Trump began by threatening to withhold federal funding from universities that refused his demands. The US spends roughly $60 billion a year on university-based research and development, about half the size of the total Irish governmental budget. Because these funds have already been appropriated by the US Congress, withholding them is illegal. Yet Trump is doing it anyway and daring the courts to stop him.
In March, Columbia University, fearful of losing $400 million in federal funding, caved to Trump’s demands including surrendering control over its Middle Eastern studies programme. In April, Harvard fought back and has had nearly $2 billion pulled. These funds support all manner of research, and their suspension will have devastating effects on scientific progress, the benefits of which would have been felt far beyond the American borders. Just to take one example, say you or a relative develop Alzheimer’s disease: these cuts will delay the search for treatments.

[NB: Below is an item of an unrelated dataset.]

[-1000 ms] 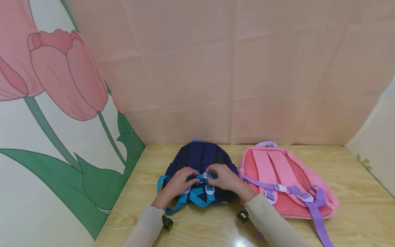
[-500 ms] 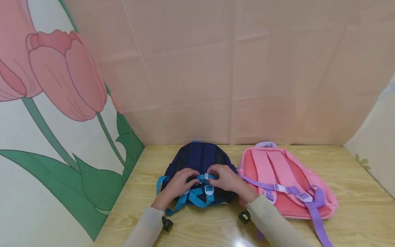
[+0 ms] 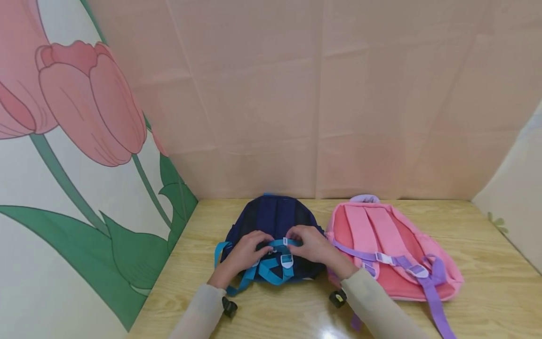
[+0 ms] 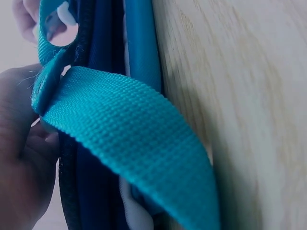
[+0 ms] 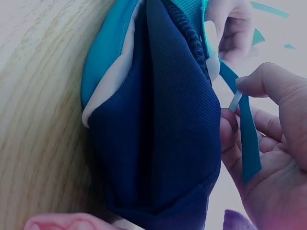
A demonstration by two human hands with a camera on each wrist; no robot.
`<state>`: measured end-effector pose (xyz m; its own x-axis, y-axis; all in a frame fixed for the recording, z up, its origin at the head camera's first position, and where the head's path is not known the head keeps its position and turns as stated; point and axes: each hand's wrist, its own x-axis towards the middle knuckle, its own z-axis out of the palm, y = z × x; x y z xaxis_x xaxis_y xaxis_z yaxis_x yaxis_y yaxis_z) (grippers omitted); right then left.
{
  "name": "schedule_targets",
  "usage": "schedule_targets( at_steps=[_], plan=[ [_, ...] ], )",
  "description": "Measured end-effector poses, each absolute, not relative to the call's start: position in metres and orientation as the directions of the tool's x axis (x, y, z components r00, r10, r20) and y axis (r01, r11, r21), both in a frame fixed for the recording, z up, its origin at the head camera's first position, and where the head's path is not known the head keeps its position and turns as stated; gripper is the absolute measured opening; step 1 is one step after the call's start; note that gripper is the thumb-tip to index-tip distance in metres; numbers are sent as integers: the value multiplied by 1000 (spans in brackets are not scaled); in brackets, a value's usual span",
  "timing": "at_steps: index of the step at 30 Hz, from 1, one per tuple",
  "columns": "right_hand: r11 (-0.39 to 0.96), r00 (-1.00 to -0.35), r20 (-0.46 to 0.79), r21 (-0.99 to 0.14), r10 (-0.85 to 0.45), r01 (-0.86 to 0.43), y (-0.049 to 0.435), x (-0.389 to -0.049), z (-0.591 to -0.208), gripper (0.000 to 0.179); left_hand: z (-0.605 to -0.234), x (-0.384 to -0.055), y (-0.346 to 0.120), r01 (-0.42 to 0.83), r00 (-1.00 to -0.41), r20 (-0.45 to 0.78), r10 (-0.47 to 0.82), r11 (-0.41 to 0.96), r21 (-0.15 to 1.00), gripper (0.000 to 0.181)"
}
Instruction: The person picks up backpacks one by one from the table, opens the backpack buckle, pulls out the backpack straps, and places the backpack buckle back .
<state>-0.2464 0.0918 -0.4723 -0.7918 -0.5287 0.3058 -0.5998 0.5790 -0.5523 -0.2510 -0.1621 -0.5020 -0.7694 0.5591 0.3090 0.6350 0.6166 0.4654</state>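
Worktop point(image 3: 279, 315): wood-grained. Loose blue webbing point(image 3: 270, 275): draped over the near end of the navy backpack point(image 3: 277, 212), which is laid on the worktop, straps upward. Blue strap point(image 3: 277, 243): pinched by left hand point(image 3: 247, 250); its white slider point(image 3: 285, 241) pinched between thumb and fingers of right hand point(image 3: 312, 245). Pink backpack point(image 3: 387, 228), purple-strapped: placed just to the right. Creased pinkish backdrop point(image 3: 338, 117): hung behind.

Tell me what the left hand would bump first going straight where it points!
Probably the white buckle on the blue strap, right by the right hand; depth is hard to judge.
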Motion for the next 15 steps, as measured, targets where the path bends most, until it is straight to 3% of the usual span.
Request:
schedule_targets(
  at_steps=[15],
  plan=[
    [572, -761, 377, -505, -528, -647, 98, -246, -473, 16, -501, -250, -161, 618, -782, 294, 549, 626, 475, 19]
  ],
)
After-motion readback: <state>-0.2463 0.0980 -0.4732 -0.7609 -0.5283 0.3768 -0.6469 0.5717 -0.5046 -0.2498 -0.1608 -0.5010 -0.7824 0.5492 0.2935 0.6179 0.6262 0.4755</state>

More recently, Trump escalated his attack on another key source of university revenue: international students, who make up more than 20 per cent of the student body at most American research universities. Across the country, immigration officers have disappeared international students involved in anti-Israel protests. A haunting video showed one woman, Rumeysa Ozturk, walking near campus, pulled into an unmarked car in broad daylight by masked, plainclothes officers. In some cases, the government has provided no information as to the whereabouts of these students or information as to why they were detained.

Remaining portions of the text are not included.